La problématique des coupures d’électricité éclipsait même à l’époque les craintes habituelles liées au climat des affaires au pays. Ce taux la place bien au-dessus de l’“incertitude économique” (69,8 %) et de la “pression fiscale” (63,3 %), qui sont autant de facteurs cités traditionnellement dans les doléances des entreprises rapportées par la BFM.

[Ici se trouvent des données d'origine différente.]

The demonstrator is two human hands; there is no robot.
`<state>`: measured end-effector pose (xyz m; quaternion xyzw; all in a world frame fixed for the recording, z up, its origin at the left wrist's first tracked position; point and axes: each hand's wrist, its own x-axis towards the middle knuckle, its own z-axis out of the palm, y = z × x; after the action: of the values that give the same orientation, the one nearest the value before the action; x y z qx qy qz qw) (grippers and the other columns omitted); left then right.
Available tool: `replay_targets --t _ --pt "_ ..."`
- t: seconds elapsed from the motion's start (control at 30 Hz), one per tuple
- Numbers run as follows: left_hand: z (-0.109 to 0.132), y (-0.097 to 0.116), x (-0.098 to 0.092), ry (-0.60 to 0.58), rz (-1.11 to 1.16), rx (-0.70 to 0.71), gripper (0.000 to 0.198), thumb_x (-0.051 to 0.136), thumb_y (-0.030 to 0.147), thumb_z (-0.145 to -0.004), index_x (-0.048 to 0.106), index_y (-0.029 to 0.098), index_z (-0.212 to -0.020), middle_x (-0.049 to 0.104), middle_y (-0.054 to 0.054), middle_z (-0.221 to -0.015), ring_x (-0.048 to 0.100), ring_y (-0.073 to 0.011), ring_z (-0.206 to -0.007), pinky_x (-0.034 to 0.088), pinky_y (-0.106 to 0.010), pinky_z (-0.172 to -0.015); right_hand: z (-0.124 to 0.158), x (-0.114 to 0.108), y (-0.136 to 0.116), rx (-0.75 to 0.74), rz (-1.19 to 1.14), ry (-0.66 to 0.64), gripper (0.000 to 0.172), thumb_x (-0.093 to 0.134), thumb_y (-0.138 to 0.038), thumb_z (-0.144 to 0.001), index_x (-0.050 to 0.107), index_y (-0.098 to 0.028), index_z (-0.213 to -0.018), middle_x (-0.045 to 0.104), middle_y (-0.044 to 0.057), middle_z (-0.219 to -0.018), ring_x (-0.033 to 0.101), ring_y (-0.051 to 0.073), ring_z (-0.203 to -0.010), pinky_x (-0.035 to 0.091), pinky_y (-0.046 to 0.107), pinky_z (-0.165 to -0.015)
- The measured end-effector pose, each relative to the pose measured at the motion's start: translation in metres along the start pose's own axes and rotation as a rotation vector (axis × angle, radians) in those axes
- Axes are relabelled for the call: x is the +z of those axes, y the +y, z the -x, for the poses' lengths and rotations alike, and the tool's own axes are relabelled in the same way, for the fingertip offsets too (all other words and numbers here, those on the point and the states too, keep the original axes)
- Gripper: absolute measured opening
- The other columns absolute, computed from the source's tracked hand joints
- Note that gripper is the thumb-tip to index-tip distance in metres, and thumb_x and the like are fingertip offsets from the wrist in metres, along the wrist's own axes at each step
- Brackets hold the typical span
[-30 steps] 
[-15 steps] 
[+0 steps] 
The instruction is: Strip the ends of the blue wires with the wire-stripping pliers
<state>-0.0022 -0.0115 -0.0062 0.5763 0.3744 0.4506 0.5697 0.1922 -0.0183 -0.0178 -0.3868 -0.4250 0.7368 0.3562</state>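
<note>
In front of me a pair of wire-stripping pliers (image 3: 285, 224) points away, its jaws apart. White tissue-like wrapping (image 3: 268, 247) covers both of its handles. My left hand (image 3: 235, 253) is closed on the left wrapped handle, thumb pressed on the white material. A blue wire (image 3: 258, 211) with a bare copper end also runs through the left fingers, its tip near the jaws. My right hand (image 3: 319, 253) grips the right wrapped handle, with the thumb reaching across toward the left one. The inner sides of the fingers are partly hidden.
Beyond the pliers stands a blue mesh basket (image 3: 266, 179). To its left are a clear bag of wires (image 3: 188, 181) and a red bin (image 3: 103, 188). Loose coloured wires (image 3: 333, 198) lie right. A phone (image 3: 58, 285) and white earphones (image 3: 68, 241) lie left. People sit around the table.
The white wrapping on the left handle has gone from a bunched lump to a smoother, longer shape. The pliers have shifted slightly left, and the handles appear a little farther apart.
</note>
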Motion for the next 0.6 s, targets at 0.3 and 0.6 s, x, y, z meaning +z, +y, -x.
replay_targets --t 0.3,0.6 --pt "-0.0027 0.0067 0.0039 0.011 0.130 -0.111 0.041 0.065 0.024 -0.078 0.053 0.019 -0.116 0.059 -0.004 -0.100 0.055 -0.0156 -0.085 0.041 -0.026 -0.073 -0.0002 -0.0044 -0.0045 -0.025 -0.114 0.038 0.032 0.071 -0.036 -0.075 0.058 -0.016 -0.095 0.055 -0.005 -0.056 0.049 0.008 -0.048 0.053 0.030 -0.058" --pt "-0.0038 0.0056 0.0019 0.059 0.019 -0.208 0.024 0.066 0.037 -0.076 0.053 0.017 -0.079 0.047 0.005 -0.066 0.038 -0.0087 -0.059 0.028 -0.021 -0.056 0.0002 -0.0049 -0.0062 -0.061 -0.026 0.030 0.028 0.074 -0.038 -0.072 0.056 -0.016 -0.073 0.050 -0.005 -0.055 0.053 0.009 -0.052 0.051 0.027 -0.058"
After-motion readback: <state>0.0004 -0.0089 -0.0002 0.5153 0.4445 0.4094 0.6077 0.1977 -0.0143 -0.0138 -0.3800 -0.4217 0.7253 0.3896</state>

L’enquête sur la conjoncture économique est réalisée quatre fois par an auprès des entreprises dans tout le pays. Les réponses pour ce second trimestre ont été recueillies auprès de 222 entreprises de tous les secteurs en juin et juillet 2025.
Au-delà de cette enquête de la Banque centrale, des entreprises concernées par ce problème considèrent l’instabilité du réseau électrique comme un facteur de paralysie qui mine leur productivité, de par l’interruption de la production avec l’arrêt intempestif des machines ou des chaînes de montage. Il y a également l’augmentation des coûts d’exploitation, ne serait-ce qu’avec les investissements dans des groupes électrogènes qu’il faut acheter, entretenir et approvisionner en carburant.
Le délestage contribue également, selon d’autres entrepreneurs, à la détérioration du climat social puisqu’il vient perturber l’organisation du travail. De même pour la perte de compétitivité pour celles qui ne peuvent garantir un service continu et qui perdent en fiabilité face à leurs concurrents.